# Need advice on capturing a feral hive



## tdsiders (Jan 30, 2013)

I have an opportunity to get a hive of bees that have taken up in an old oil furnace setting in the woods. They have been there at least three years. Should I wait till warmer weather and cut them out? Should I trap them out? I have never done a trap out. Or should I seal the entrances at night and bring them and the heater to my apiary and then what? Thanks in advance for your suggestions and advice.


----------



## Rader Sidetrack (Nov 30, 2011)

Whether you do a trapout or cutout, they will need to generate wax to be able to use their new home. So it would be best to wait for warmer weather. They don't need a heater. 

If you are interested in doing a trapout, you may be interested in this thread that has photos involving the Hogan Trapout method, this one from a tree:
http://www.beesource.com/forums/show...ut-from-a-tree

Cleo Hogan is a Beesource member and has been very generous in offering specifics of his methods to Beesource members. You can PM him with your email address to receive a free document about the Hogan Trapout.


----------



## Mr.Beeman (May 19, 2012)

Sounds like a perfect candidiate for a cut out. Just wait for warmer weather. Until then, watch jpthebeeman on youtube for cutout videos that will shed much needed light on the subject.
Cleo is THE MAN for trap outs though.


----------



## shannonswyatt (May 7, 2012)

If you are not in a hurry and you have access to brood do a trap-out. If not, do a cutout. Wait until mid April though. If you are going to do a Hogan style trap-out you could attach the trap now and spring it later.


----------



## Lazer128 (Dec 15, 2012)

tdsiders: You are making reference to the heater that they are actually in, right?


----------



## tdsiders (Jan 30, 2013)

yes


----------



## tdsiders (Jan 30, 2013)

Thanks everyone. I'm leaning towards the Hogan type trap out. I have the time and equipment .


----------



## Mr.Beeman (May 19, 2012)

The only problem I see with performing a trap out is that the bees have to start to build comb, brood, and stores all over again.
With the cut out, you will have a "ready made" hive from day one with no to little set backs to the bees.
Why leave all the valuable brood, stores and comb behind to rot?
IMO, a trap out is performed when you are out of options and as a last ditch effort. 
Either way good luck and take plenty of pics.


----------



## tdsiders (Jan 30, 2013)

My thinking was to set it up now and leave it then once the queen moved into the hive body and started laying I could install a piece of queen excluder on tube and leave it until all brood had hatched out. Then add the cone to get remaining bees. Come back with one of my other hives and leave it for a couple of days and let them clean up. If I leave it that way maybe another swarm will take up in same place and it starts over. Wax moths maybe won't be an issue if my girls do a good job of cleaning the comb out. What do y'all think? Oh I do have access to drawn comb,brood and nurse bees to seed hive body. But as I said I'm leaning that way but still haven't made up my mind. I'm very open to more input.


----------



## Cleo C. Hogan Jr (Feb 27, 2010)

Mr.Beeman said:


> IMO, a trap out is performed when you are out of options and as a last ditch effort.
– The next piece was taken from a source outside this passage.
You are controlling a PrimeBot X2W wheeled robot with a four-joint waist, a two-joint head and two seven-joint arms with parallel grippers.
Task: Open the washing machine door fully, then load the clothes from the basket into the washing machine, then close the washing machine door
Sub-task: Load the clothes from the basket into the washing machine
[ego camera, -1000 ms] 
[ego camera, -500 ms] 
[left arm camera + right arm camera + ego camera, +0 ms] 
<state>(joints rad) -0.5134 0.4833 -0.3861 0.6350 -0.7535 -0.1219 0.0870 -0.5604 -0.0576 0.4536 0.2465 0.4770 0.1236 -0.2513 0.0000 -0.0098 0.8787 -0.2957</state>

Mr Beeman.I understand your quote, but, just so people know, the greatest option for a trapout is to increase the number of colonies you have by getting free bees and not damaging the original colony. Add a new queen, or let the trapped bees make their own from unsealed brood. Three to five starts each year is common from a good colony, and you can do this in multiple years.

Cutouts are best for complete removal, and you absolutely need to remove all comb and scrape area, if possible, then paint the area with soapy water to discourage bees from coming back to this area.

If all else fails, do a trapout, and let the area be robbed out and hope for the best. Sometimes it is just not possible to get to the colony, and you have to do a trapout.

MrBeeman, I enjoy your posts, very informative.

cchoganjr


----------



## Cleo C. Hogan Jr (Feb 27, 2010)

tdsiders...Let me see...If you are hoping to get multiple colonies from this source, why not just take 3-5 pounds of bees each time you have that many in the trap and either place a new queen, or add unsealed brood and let them make a new queen? If you get the original queen, during a good honey flow they will make themselves a new queen. Why completely trap them out, and hope another swarm will move in, Just take starts as you get 3-5 pounds in your trap, and leave the original colony.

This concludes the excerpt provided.